Make an exact copy of the entries below and leave any picture out of it.

Input Start Marker

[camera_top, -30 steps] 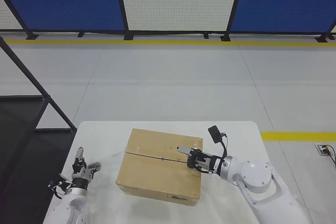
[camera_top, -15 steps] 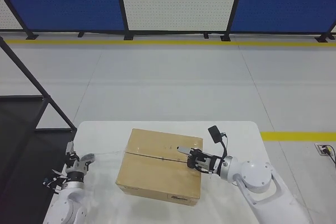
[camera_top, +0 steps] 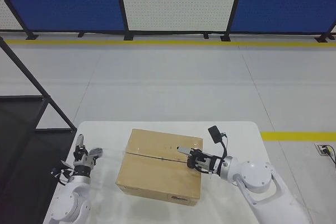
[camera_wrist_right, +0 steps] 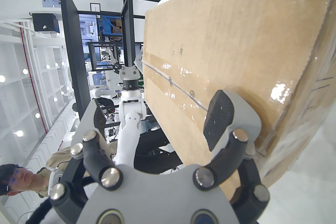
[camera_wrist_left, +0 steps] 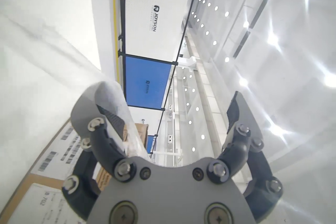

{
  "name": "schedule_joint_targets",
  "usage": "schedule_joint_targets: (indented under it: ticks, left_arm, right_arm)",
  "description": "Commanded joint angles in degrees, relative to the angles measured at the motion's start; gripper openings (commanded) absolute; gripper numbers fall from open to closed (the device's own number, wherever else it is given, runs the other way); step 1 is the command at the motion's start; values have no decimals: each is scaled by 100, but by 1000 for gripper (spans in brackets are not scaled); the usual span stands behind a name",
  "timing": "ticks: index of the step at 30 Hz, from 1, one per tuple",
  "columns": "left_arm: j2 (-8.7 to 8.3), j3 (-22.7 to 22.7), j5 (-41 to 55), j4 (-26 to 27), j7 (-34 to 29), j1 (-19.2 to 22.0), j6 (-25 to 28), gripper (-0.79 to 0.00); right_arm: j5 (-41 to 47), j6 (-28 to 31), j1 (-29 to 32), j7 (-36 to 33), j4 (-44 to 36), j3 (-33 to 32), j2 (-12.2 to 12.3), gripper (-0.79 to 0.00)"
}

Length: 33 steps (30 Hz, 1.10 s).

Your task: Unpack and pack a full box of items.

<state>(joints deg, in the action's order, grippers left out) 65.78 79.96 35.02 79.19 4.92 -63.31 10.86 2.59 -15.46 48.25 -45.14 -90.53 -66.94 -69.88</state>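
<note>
The cardboard box sits flat on the white tabletop, with bare tabletop showing on every side of the box. Its 2 top flaps are shut, and a strip of shiny tape runs along the line where they meet. The box looks stiff, and if it is full it is likely heavy. It is much too wide for 1 end effector to grab. The tape looks slippery. So the best places to hold are likely a flap edge once the tape is open, or 2 facing sides of the box with both arms pressing in.

The right end effector is over the top of the box, near 1 end of the tape line. Its 2 fingers are wide apart and hold nothing. A finger pad lies close against the box top beside the tape, but I cannot tell if it touches. The other finger is clear of the box.

The left end effector is beside the box, on the side away from the right one. Its fingers are wide apart too, and a fold of white cloth hangs over 1 of them
</note>
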Motion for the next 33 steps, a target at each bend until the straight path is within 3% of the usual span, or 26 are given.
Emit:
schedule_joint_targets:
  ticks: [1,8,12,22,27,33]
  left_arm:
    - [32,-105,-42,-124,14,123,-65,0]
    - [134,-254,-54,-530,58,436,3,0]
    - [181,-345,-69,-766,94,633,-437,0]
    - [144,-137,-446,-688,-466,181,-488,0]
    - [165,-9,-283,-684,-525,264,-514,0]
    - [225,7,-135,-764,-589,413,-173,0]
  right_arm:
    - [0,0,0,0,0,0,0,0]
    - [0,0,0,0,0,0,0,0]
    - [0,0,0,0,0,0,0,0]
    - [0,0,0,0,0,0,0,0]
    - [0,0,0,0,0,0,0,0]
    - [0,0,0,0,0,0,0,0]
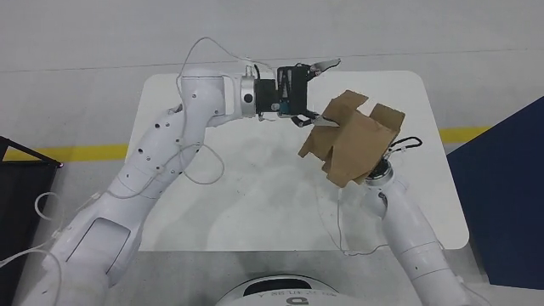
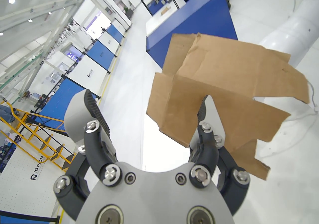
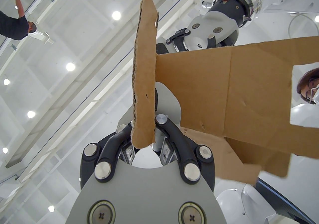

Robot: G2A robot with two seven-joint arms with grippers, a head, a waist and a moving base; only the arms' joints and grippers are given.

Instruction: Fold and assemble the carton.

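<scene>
The brown carton is a partly folded sheet with several flaps, held in the air over the right half of the white table. My right gripper comes up from beneath it and is shut on one flap, which stands edge-on between the fingers. My left gripper is level with the carton's left side and open. In the left wrist view the carton is just ahead of the left gripper, and one finger overlaps a flap edge. Nothing is pinched between the left fingers.
A blue partition stands past the table's right edge. A thin white cable loops over the table near the left arm. A black frame is at the far left on the floor.
</scene>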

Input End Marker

__Response below__.
[camera_top, -30 steps] 
[camera_top, -15 steps] 
[camera_top, +0 steps] 
[camera_wrist_right, +0 steps] 
[camera_wrist_left, +0 steps] 

{
  "name": "schedule_joint_targets",
  "usage": "schedule_joint_targets: (indented under it: ticks, left_arm, right_arm)",
  "description": "Commanded joint angles in degrees, relative to the angles measured at the motion's start; gripper openings (commanded) absolute; gripper numbers fall from open to closed (the device's own number, wherever else it is given, runs the other way); step 1 is the command at the motion's start; values have no decimals: each is scaled by 100, but by 1000 for gripper (spans in brackets are not scaled); the usual span stands behind a name",
  "timing": "ticks: index of the step at 30 Hz, from 1, one per tuple",
  "columns": "left_arm: j2 (-8.7 to 8.3), j3 (-22.7 to 22.7), j5 (-41 to 55), j4 (-26 to 27), j7 (-34 to 29), j1 (-19.2 to 22.0), j6 (-25 to 28), gripper (-0.79 to 0.00); right_arm: j5 (-41 to 47), j6 (-28 to 31), j1 (-29 to 32), j7 (-36 to 33), j4 (-44 to 36), j3 (-33 to 32), j2 (-12.2 to 12.3), gripper (-0.79 to 0.00)"
}

Length: 33 steps (30 Hz, 1.10 s).

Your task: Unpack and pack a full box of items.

<state>(joints deg, in the action's order, grippers left out) 65.78 79.96 35.02 79.19 4.92 -63.31 10.86 2.59 -15.46 48.25 -45.14 -90.53 -66.94 -69.88</state>
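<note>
The cardboard box sits flat on the white tabletop, with bare tabletop showing on every side of the box. Its 2 top flaps are shut, and a strip of shiny tape runs along the line where they meet. The box looks stiff, and if it is full it is likely heavy. It is much too wide for 1 end effector to grab. The tape looks slippery. So the best places to hold are likely a flap edge once the tape is open, or 2 facing sides of the box with both arms pressing in.

The right end effector is over the top of the box, near 1 end of the tape line. Its 2 fingers are wide apart and hold nothing. A finger pad lies close against the box top beside the tape, but I cannot tell if it touches. The other finger is clear of the box.

The left end effector is beside the box, on the side away from the right one. Its fingers are wide apart too, and a fold of white cloth hangs over 1 of them
</note>
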Motion for the next 33 steps, a target at each bend until the straight path is within 3% of the usual span, or 26 are given.
Emit:
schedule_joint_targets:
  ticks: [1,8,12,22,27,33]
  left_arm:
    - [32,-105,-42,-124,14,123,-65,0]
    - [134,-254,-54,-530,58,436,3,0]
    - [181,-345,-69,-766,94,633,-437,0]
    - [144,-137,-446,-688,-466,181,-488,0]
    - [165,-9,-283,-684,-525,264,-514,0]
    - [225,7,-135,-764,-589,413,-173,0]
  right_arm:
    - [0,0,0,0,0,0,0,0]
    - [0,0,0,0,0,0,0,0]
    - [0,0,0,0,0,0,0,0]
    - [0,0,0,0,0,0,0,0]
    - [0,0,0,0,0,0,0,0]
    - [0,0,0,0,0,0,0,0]

Robot: G2A robot with two seven-joint arms with grippers, a head, a waist and a moving base; only the arms' joints and grippers are given.

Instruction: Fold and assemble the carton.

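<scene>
The brown carton is a partly folded sheet with several flaps, held in the air over the right half of the white table. My right gripper comes up from beneath it and is shut on one flap, which stands edge-on between the fingers. My left gripper is level with the carton's left side and open. In the left wrist view the carton is just ahead of the left gripper, and one finger overlaps a flap edge. Nothing is pinched between the left fingers.
A blue partition stands past the table's right edge. A thin white cable loops over the table near the left arm. A black frame is at the far left on the floor.
</scene>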

That completes the exercise.